Alert State Management in state.json

The state.json file tracks the current health state of all probes in a project, including failure counts, notification timestamps, and cooldown periods. This file is critical for alert management and preventing notification spam.

File Location

storage/app/private/uplinkr/<project-name>/state.json

File Purpose

The state file serves several key functions:

Tracks consecutive failures - Counts how many times a probe has failed in a row
Manages alert cooldowns - Prevents repeated notifications for the same issue
Records notification history - Timestamps when alerts were last sent
Monitors latency issues - Tracks consecutive slow responses
Supports project-level alert aggregation - Probe-level decisions are grouped into one notification per project (and alert config group)

File Structure

{
    "project": "my-project",
    "probes": {
        "<method> <url>": {
            "last_seen_executed_at": "2026-01-30 21:19:00",
            "consecutive_failures": 0,
            "consecutive_slow": 0,
            "last_notified_failure_at": null,
            "last_notified_slow_at": null,
            "total_failures": 0
        }
    },
    "updated_at": "2026-01-30 21:19:02"
}

Field Reference

Top-Level Fields

Field	Type	Description
`project`	string	Project identifier
`probes`	object	State information for each probe (keyed by method + URL)
`updated_at`	datetime	Last state update timestamp

Probe Key Format

Probes are indexed using: <METHOD> <URL>

Examples:

"GET https://example.com/health"
"POST https://api.example.com/status"
"DELETE https://api.example.com/resource"

Probe State Fields

Field	Type	Description
`last_seen_executed_at`	datetime	When this probe was last executed
`consecutive_failures`	integer	Number of failures in a row (resets on success)
`consecutive_slow`	integer	Number of slow responses in a row (resets when fast)
`last_notified_failure_at`	datetime\|null	When failure alert was last sent
`last_notified_slow_at`	datetime\|null	When slow response alert was last sent
`total_failures`	integer	Total lifetime failures for this probe (optional)

State Lifecycle

Initial State

When a probe is first added, its state is created with default values:

{
    "last_seen_executed_at": null,
    "consecutive_failures": 0,
    "consecutive_slow": 0,
    "last_notified_failure_at": null,
    "last_notified_slow_at": null,
    "total_failures": 0
}

On Successful Check

When a probe succeeds:

consecutive_failures → reset to 0
consecutive_slow → reset to 0 (if response was fast)
last_seen_executed_at → updated to current timestamp

On Failed Check

When a probe fails:

consecutive_failures → incremented by 1
total_failures → incremented by 1 (if tracked)
last_seen_executed_at → updated to current timestamp

If consecutive_failures reaches trigger_after_failures threshold:

Probe is marked as alertable (if cooldown period has passed)
last_notified_failure_at → updated to current timestamp

On Slow Response

When a probe exceeds latency threshold:

consecutive_slow → incremented by 1
last_seen_executed_at → updated to current timestamp

consecutive_slow and last_notified_slow_at are tracked in state.json, but slow-response alert decisions are currently not dispatched by the active alert decision flow.

Alert Triggering Logic

Failure Alerts

IF consecutive_failures >= trigger_after_failures
AND (last_notified_failure_at is null
     OR time_since(last_notified_failure_at) > cooldown_minutes)
THEN mark_probe_for_alert()

Slow Response Alerts

Slow-response state is tracked, but alert triggering for slow responses is currently not part of the active alert decision dispatch path.

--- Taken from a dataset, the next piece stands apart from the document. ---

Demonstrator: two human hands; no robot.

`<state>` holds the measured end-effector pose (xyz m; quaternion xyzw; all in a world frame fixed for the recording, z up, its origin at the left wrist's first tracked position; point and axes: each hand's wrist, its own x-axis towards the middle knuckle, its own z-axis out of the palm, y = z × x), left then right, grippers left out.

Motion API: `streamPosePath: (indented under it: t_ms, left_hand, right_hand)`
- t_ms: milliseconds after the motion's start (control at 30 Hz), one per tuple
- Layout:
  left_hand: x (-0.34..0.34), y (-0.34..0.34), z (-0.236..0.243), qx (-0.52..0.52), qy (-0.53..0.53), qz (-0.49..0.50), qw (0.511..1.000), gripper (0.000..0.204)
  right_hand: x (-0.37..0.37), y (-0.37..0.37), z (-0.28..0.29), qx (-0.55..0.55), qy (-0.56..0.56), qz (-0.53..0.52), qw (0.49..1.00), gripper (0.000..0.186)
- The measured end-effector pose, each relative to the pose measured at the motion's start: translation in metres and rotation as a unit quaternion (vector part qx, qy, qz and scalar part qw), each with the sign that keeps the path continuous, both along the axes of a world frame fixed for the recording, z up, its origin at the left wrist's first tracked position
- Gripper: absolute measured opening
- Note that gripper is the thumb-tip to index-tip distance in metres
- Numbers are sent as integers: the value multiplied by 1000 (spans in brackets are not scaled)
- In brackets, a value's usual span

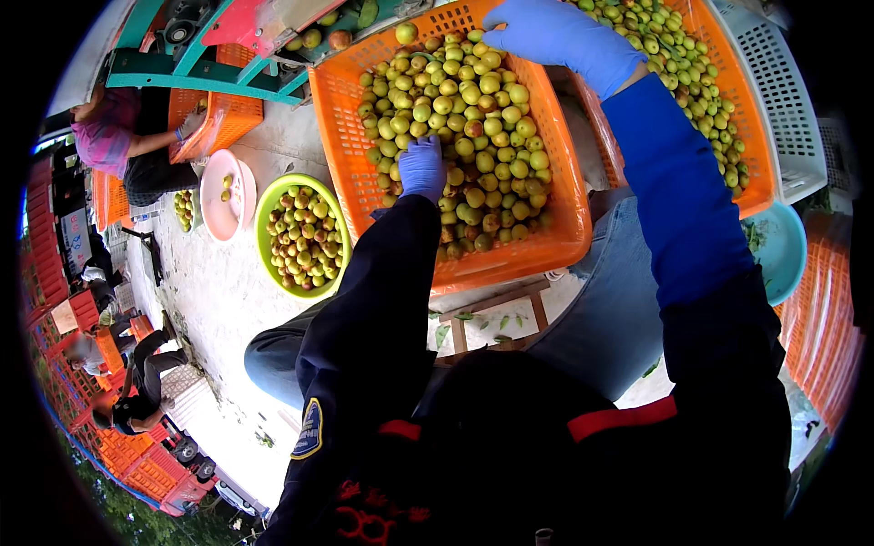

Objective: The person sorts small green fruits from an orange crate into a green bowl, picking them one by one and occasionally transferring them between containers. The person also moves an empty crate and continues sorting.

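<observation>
Touching jujubes point(501, 173): left hand point(422, 170), fingers bent into the pile; unclear whether they pinch one.
Right hand point(564, 41): over the orange crate's point(523, 264) far right corner, fingers pointing left; grip unclear.
Arms: both reach forward, the right farther.
Jujubes: heaped inside the crate, uncountable.
Basins: one lime-green point(305, 292), one pink point(218, 214).

The orange crate point(566, 173) is of plastic, with many small holes in its walls, and it stands with its open side up, a little turned. Inside lie many small round fruits point(492, 127), loosely heaped. Their skin is mostly yellow-green, and some carry reddish-brown patches. One yellow-green fruit point(406, 34) sits slightly apart, near the far wall.
</observation>
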<state>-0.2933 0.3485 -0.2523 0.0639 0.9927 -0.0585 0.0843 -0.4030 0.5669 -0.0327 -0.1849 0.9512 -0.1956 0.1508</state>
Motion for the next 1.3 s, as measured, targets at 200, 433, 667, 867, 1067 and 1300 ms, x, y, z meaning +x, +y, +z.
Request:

Notification Dispatch (Project-Level)

GROUP all alertable probes by project (+ matching alert configuration)
THEN send one notification per group

Project-Level Aggregation Behavior

Alert decisions are still evaluated per probe, using each probe’s state and cooldown timestamps.

Notification delivery is grouped afterwards:

Multiple failing probes in the same project are sent in one notification
The grouped message contains a list of affected probes
Grouping is separated by alert configuration, so channel/cooldown behavior remains consistent

This reduces notification noise while preserving probe-level state tracking.

Example: Complete State File

{
    "project": "uplinkr-dev-api-test",
    "probes": {
        "GET https://uplinkr.dev/health": {
            "last_seen_executed_at": "2026-01-30 21:19:00",
            "consecutive_failures": 53,
            "consecutive_slow": 0,
            "last_notified_failure_at": "2026-01-30 20:26:01",
            "last_notified_slow_at": null,
            "total_failures": 220
        },
        "GET https://api-test.uplinkr.dev/health": {
            "last_seen_executed_at": "2026-01-30 21:19:01",
            "consecutive_failures": 0,
            "consecutive_slow": 0,
            "last_notified_failure_at": null,
            "last_notified_slow_at": null
        },
        "POST https://api-test.uplinkr.dev/status": {
            "last_seen_executed_at": "2026-01-30 21:19:01",
            "consecutive_failures": 54,
            "consecutive_slow": 0,
            "last_notified_failure_at": "2026-01-30 20:26:01",
            "last_notified_slow_at": null,
            "total_failures": 220
        }
    },
    "updated_at": "2026-01-30 21:19:02"
}

Interpreting State Data

Healthy Probe

{
    "consecutive_failures": 0,
    "consecutive_slow": 0,
    "last_notified_failure_at": null,
    "last_notified_slow_at": null
}

Interpretation: Probe is functioning normally with no recent issues.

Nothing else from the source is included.